The goal of BACE1 inhibition is to stop the production of toxic Aβ. However, a new study reports that at very high doses, the inhibitors may harm the very neurons they are meant to protect. Initial findings were presented by senior author Jochen Herms of Ludwig-Maximilians-Universität, Munich, at a conference last year (see Dec 2013 conference story). In press in Biological Psychiatry, the full study now reports that BACE inhibitors quash synaptic plasticity and cause memory loss in normal adult mice. The findings suggest that such inhibitors could pose a threat to neurons if used at high enough doses, but also offer reassurance that low doses could block Aβ production without affecting memory. The paper is available online.

BACE1 performs the rate-limiting step of processing amyloid precursor protein (APP) into amyloidogenic Aβ species, making the enzyme a prime therapeutic target. However, developing inhibitors to block the enzyme has not been easy. The enzyme’s sizable catalytic site acts on myriad substrates, and researchers walk a fine line when seeking to block the enzyme without unleashing undue side effects. Measuring neuronal reactions to the inhibitors, particularly reactions that might cause gradual cognitive decline, is a tall order in the context of clinical trials, Herms said.

First author Severin Filser and colleagues decided to monitor potential effects on synaptic plasticity in mice. The researchers treated normal adult mice with two different BACE inhibitors—SCH1682496 from Merck, or LY2811376 from Eli Lilly—twice daily for 16 days. Herms said the Merck inhibitor is likely similar to MK-8931, which currently is being tested in clinical trials. The Lilly compound was abandoned in a Phase 1 trial due to a retinal pigmentation defect in rats (see Mar 2011 conference story). The German researchers confirmed that the inhibitors reduced Aβ40 in the plasma and cortex of mice in a dose-dependent manner. Neither inhibitor caused weight loss or overt health problems.

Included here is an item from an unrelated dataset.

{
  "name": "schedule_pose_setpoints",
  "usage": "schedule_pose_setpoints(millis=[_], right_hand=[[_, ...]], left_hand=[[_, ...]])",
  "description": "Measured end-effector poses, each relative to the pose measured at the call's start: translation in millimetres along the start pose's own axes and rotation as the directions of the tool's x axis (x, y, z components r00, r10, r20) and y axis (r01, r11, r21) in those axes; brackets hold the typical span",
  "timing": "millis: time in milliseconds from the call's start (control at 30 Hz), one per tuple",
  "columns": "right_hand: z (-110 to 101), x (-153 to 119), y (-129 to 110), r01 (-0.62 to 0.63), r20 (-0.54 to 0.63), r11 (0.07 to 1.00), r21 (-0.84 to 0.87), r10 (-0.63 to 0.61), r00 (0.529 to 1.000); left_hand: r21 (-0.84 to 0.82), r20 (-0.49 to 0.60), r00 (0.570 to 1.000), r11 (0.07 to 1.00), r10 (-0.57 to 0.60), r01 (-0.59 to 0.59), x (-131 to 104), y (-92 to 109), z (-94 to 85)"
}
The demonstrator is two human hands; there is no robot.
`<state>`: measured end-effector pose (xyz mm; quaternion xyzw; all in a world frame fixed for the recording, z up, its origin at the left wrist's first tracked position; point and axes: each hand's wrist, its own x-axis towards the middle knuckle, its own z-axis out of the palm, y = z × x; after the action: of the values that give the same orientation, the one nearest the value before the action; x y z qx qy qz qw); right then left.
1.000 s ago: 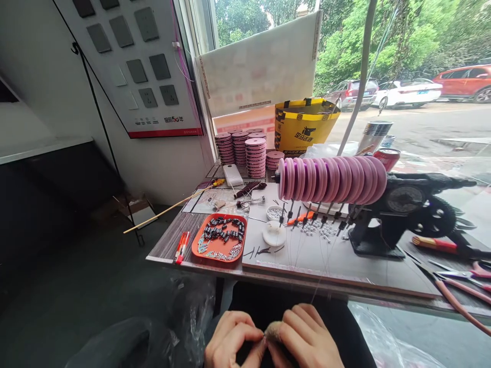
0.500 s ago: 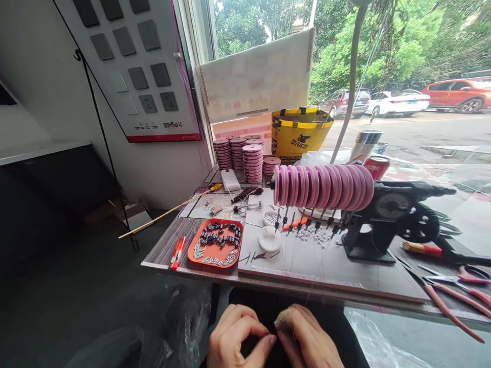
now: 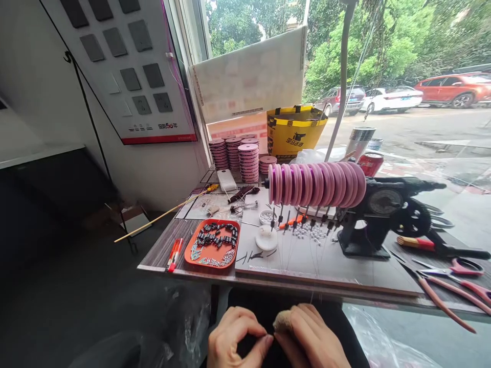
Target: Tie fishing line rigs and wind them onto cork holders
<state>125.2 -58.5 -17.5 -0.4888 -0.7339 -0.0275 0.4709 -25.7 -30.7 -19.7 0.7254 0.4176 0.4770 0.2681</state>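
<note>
My left hand is above my lap at the bottom, thumb and forefinger pinched together. What lies in the pinch is too small to make out. Close beside it on the right, my right hand is closed, with a beige wrap around one finger. A thin clear line runs up from the right hand toward the row of pink spools. These spools sit on the shaft of a black hand-cranked winder. Small dark weights or stoppers hang on lines below them.
An orange tray holds black clips and small metal parts. White beads lie on the board, near a round white lid. Scissors and pliers rest at right. Stacked pink spools and a yellow bag stand behind.
The view has shifted slightly, so the table things appear a little further left. Both hands keep nearly the same pose, with the fingers still close together.
</note>
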Motion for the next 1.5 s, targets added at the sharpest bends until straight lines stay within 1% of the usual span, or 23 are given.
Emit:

To monitor the inhibitors’ effect on dendritic spine growth—a structural measure of synaptic plasticity—the researchers fitted cranial windows onto mice expressing green fluorescent protein (GFP) and monitored the spines on cortical neurons via two-photon imaging. Mice treated with a high dose (hereafter 100 mg/kg) of Merck’s inhibitor formed half as many spines as untreated mice by the last day of treatment; mice treated with the same dose of Lilly’s inhibitor produced about a third fewer spines. Spine growth returned to normal after removal of the inhibitors, and was unaffected by a low dose (hereafter 30 mg/kg) of either inhibitor. Adult BACE1 knockout mice had normal dendritic spine growth that was unaffected by the inhibitors, suggesting that the inhibitors’ effect on spines was specific to BACE1, and that mice deprived of BACE1 throughout life develop compensatory mechanisms.

The researchers then looked for electrophysiological effects of BACE1 inhibition in cortical neurons in brain slices. The high dose of both inhibitors abolished more than half of the spontaneous excitatory postsynaptic currents (sEPSCs). The inhibitors also reduced the frequency and amplitude of miniature EPSCs (mEPSCs), which are triggered by the release of small amounts of neurotransmitters that don’t require action potentials. The authors speculated that this might correlate directly with the reduction in dendritic spines. In BACE1 knockout mice, both sEPSCs and mEPSCs were unaffected by the inhibitors, once again suggesting that the BACE inhibitor was specific. However, the knockouts had a higher frequency of mEPSCs than wild-type mice. This hints that the dynamics of presynaptic vesicle release is altered in BACE1 knockouts, but more research is needed to understand how, Herms said.

The researchers measured long-term potentiation (LTP)—the prolonged period of heightened excitability following stimulation that promotes learning and memory. In hippocampal slices, they found that CA1 neurons from mice treated with high doses of either inhibitor had striking defects, losing their sensitivity to stimulation. Low doses of the inhibitors did not cause these electrophysiological defects. Neither high nor low doses of the inhibitors affected LTP in BACE1 knockout mice; however, neurons in these mice had lower initial responses to stimulation than did wild-type mice.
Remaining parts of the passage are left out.